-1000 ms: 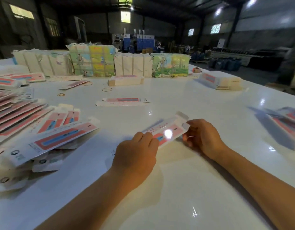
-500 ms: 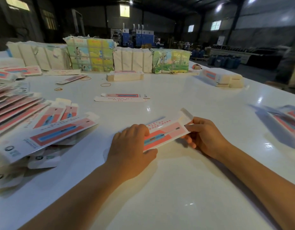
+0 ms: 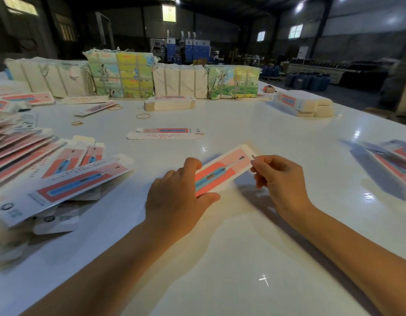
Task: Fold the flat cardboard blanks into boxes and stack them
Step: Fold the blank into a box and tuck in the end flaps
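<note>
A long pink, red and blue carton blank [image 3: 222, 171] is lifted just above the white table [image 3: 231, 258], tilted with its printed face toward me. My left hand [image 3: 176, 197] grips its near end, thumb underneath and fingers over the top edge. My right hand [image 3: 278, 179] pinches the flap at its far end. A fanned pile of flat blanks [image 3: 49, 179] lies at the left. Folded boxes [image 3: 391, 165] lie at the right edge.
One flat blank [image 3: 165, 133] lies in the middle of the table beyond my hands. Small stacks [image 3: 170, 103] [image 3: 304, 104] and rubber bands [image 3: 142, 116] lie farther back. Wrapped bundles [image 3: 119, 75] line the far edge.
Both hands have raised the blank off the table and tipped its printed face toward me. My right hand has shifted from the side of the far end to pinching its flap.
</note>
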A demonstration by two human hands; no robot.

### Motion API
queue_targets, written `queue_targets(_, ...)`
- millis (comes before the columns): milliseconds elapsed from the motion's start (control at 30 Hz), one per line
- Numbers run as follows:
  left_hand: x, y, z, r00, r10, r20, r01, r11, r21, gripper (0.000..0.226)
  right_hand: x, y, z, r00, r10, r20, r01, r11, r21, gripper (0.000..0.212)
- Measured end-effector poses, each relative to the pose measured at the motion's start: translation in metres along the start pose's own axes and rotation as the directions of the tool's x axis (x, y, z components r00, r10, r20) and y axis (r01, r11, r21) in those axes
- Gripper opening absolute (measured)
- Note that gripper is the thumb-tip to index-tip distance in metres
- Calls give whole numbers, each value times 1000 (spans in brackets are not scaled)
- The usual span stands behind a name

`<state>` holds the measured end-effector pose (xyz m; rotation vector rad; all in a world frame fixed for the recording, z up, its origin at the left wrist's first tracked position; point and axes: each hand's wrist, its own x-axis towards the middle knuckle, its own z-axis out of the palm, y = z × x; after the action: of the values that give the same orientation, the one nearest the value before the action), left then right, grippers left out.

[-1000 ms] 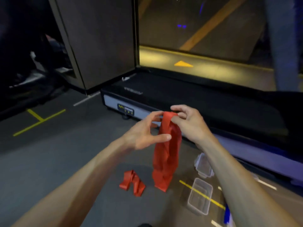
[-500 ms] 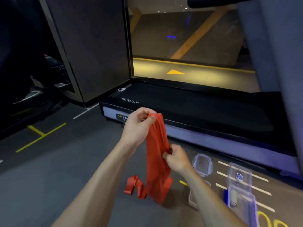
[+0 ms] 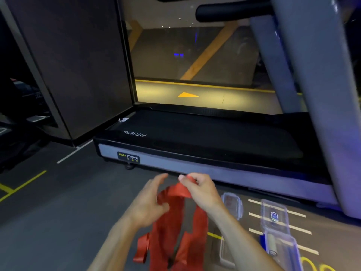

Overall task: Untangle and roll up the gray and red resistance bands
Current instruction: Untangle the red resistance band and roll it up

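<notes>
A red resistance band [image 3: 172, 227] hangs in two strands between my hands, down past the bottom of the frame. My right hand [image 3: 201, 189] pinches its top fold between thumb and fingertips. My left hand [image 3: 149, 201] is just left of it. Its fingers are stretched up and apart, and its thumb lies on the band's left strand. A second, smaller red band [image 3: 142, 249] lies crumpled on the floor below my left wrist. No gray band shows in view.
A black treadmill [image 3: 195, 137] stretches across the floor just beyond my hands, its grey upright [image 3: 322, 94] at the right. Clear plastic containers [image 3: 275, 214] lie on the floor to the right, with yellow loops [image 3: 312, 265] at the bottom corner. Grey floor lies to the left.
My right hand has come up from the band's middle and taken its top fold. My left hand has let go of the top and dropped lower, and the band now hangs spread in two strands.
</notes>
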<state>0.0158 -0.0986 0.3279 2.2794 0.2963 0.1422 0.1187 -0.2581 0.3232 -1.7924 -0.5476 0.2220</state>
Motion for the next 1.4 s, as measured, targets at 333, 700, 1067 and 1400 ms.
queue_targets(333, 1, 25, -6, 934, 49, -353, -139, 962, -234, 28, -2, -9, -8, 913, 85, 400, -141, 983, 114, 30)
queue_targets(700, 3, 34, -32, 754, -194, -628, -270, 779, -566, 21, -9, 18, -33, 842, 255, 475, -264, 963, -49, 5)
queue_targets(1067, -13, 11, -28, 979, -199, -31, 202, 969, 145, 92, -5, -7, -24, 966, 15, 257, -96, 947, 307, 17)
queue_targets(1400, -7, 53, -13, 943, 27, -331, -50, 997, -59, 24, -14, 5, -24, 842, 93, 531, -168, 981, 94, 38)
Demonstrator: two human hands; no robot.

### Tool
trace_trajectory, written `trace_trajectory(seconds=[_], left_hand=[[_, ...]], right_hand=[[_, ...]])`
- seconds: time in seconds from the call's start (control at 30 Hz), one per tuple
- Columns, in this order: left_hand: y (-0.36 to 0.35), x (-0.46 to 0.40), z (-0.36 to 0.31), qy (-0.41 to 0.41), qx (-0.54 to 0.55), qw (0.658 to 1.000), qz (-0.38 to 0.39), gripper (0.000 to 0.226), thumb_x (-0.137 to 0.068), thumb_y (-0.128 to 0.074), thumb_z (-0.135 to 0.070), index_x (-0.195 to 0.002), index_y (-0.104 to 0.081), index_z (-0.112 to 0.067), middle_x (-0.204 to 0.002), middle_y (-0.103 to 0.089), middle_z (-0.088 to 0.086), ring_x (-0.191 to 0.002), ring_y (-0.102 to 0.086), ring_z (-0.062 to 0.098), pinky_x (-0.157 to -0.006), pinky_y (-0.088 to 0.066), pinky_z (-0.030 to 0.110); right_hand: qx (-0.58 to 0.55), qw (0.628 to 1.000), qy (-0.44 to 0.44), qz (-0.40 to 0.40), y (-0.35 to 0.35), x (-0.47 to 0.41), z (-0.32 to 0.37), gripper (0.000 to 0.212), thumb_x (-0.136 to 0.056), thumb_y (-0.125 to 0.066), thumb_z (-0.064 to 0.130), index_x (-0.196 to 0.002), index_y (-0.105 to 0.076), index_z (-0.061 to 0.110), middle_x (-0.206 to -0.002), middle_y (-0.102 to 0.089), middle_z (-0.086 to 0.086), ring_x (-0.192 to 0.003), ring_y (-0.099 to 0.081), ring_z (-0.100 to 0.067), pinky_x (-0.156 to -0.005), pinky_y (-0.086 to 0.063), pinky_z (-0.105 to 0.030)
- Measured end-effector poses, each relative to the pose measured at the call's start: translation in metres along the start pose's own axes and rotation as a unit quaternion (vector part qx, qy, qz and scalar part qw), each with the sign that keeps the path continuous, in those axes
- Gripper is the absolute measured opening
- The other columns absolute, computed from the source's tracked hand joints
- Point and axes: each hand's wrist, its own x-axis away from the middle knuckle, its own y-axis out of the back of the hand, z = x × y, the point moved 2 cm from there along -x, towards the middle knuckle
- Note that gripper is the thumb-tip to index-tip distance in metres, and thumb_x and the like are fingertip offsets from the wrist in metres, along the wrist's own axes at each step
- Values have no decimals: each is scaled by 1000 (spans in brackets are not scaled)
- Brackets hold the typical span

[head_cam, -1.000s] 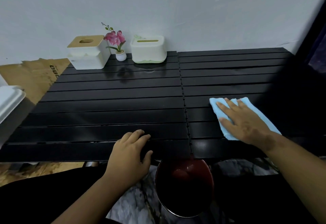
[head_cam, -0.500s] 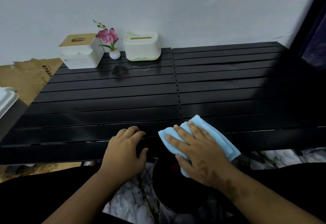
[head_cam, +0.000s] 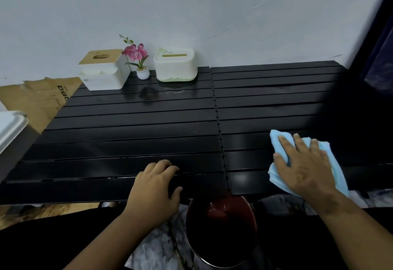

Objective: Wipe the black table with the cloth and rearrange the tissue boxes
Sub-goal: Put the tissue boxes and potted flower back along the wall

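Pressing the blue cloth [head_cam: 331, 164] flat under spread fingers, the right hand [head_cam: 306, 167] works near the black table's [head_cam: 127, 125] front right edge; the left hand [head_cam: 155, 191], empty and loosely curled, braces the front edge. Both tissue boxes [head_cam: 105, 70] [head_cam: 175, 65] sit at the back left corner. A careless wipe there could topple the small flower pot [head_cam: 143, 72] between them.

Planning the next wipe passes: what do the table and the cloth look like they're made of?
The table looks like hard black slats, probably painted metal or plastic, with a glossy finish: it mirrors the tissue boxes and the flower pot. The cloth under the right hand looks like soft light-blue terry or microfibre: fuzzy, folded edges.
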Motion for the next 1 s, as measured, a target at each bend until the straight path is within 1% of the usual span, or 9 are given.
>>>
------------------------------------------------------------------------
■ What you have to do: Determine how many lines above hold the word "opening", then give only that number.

■ Task result: 2